Travis Meacham wrote:
I think in order for 3D to be taken seriously the movies need to stop winking at the audience. Just tell your story and process the film into 3D afterward.
3D movies absolutely must be produced with two native left eye/right eye camera views
during production.
The faux-3D post processing techniques used on 2D movies like
Superman Returns and
The Nightmare Before Christmas are expensive and labor intensive. The end results are not very good.
The process looked sort of OK on
The Nightmare Before Christmas since depth of field was tightly focused throughout the frame, making all the edge detail on objects sharp and easier to artificially "lift" into 3D space. The results looked
terrible on
Superman Returns. The 3D effect was fleeting at best. Many shots in the few IMAX-3D sequences had low depth of field with lots of objects out of focus. That appearance is routine for any live action movie. That aspect of image quality makes it very difficult, if not outright impossible to post-process an existing 2D live action movie into convincing looking 3D. George Lucas has apparently abandoned efforts to create a digital 3D version of the original
Star Wars movie.
I've seen
Beowulf twice in the digital Real D format. Aside from the obvious 3D sight gags of arrows, spears, dripping blood and spewing sea monster guts all shooting at the viewer, the 3D in this movie was far far better than anything I've seen in any faux-3D post processed kind of flick.
Ahead of the movie, 3D trailers were shown for
U23D,
Coraline and
Journey to the Center of the Earth. I can't wait to see
U23D. That looks really cool. If the show is good enough I may watch it first in Real D at the regular theater and then check it out in IMAX-3D in Tulsa.
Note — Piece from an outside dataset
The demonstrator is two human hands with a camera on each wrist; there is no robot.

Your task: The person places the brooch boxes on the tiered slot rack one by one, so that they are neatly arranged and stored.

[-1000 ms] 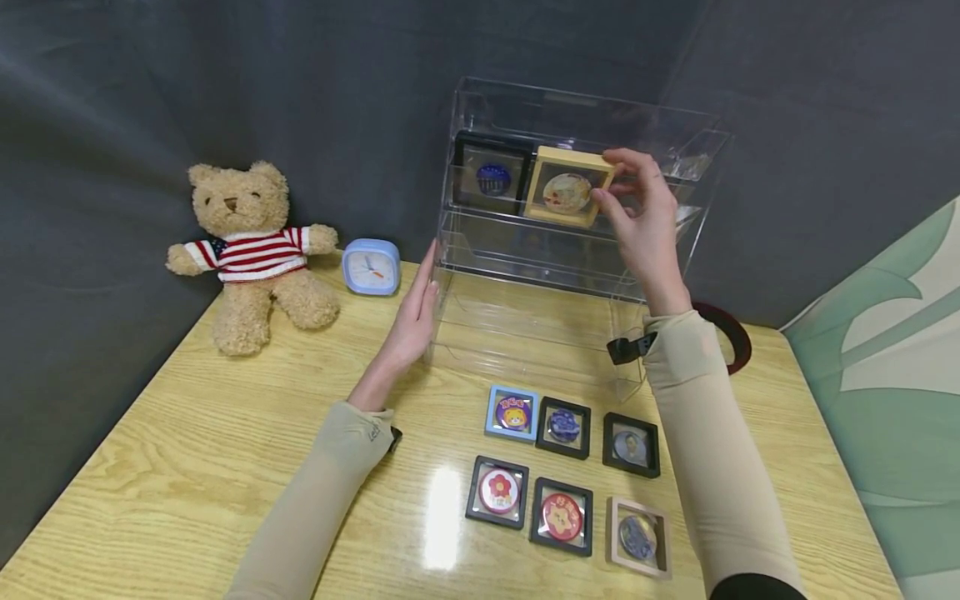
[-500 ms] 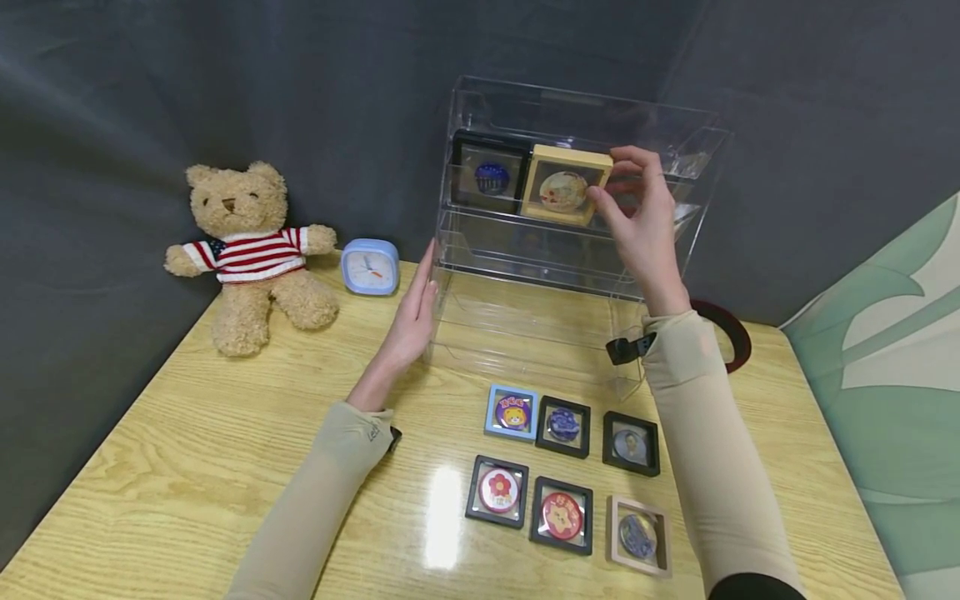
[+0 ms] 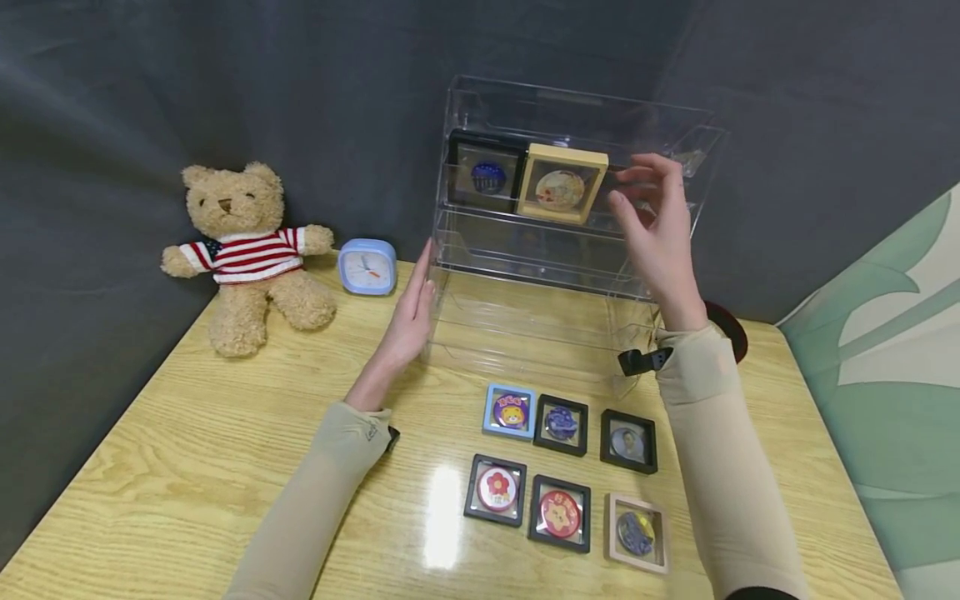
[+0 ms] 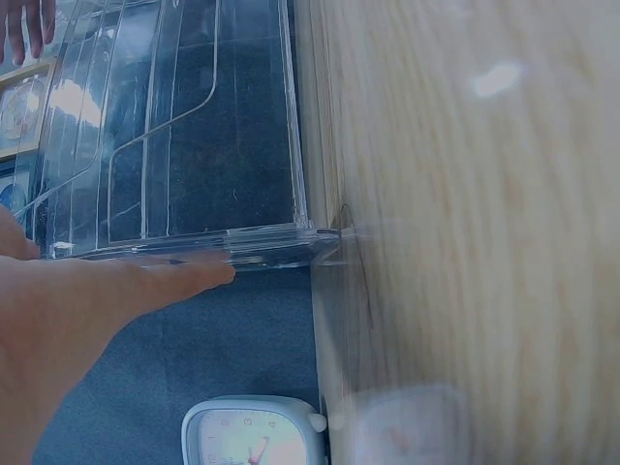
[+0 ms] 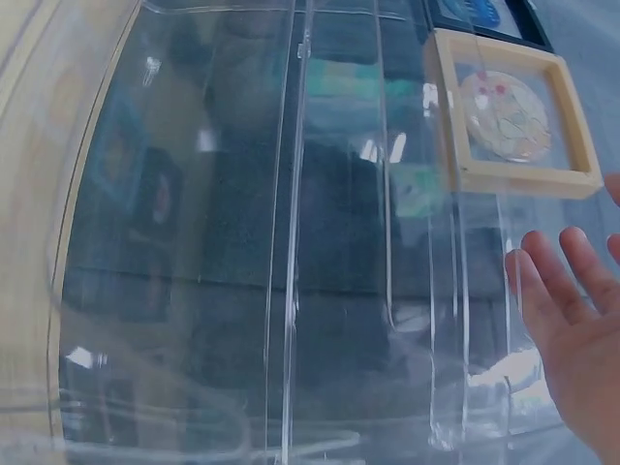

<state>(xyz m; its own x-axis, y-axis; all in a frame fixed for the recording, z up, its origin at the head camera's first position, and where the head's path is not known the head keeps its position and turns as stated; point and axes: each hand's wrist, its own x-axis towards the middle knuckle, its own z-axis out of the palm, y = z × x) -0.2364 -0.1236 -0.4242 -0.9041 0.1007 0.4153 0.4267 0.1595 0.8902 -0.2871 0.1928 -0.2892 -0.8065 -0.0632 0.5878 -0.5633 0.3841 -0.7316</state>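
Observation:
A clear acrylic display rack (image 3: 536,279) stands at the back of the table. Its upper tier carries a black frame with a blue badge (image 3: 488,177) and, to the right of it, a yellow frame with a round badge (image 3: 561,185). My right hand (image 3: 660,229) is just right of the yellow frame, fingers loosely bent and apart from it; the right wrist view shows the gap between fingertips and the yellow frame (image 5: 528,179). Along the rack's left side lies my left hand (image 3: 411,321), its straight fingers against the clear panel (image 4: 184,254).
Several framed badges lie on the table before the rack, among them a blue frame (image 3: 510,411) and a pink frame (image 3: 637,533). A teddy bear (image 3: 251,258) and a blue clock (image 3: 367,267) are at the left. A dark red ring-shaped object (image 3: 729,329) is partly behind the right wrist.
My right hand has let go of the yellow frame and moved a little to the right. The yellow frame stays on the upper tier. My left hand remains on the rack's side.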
Regarding the animation in
Beowulf, I disagree with Robert Zemeckis' efforts of trying to create photo-realistic CGI humans in movies. I don't see much point in going to all that trouble from an artistic point of view. Just shoot live action 3D. It's more interesting when virtual CGI characters are modeled in more abstract and even cartoonish form. It's one of the things that make the movies from
Pixar more interesting. Also, there is so many subtle things going on in the human face that it is exceedingly difficult to maintain the actor's likeness much less make his CGI character look alive and as if it has some personality. I will give Zemeckis points for improving the technique on this movie. This time the results were hit and miss. In
The Polar Express the CGI people looked like dead mannequins all throughout the movie.
As for the movie itself, I thought it was pretty decent. A few departures were made from the original 3000 line epic Old English poem. But this movie is certainly better than a lot of the junk Hollywood usually sticks into movie theaters.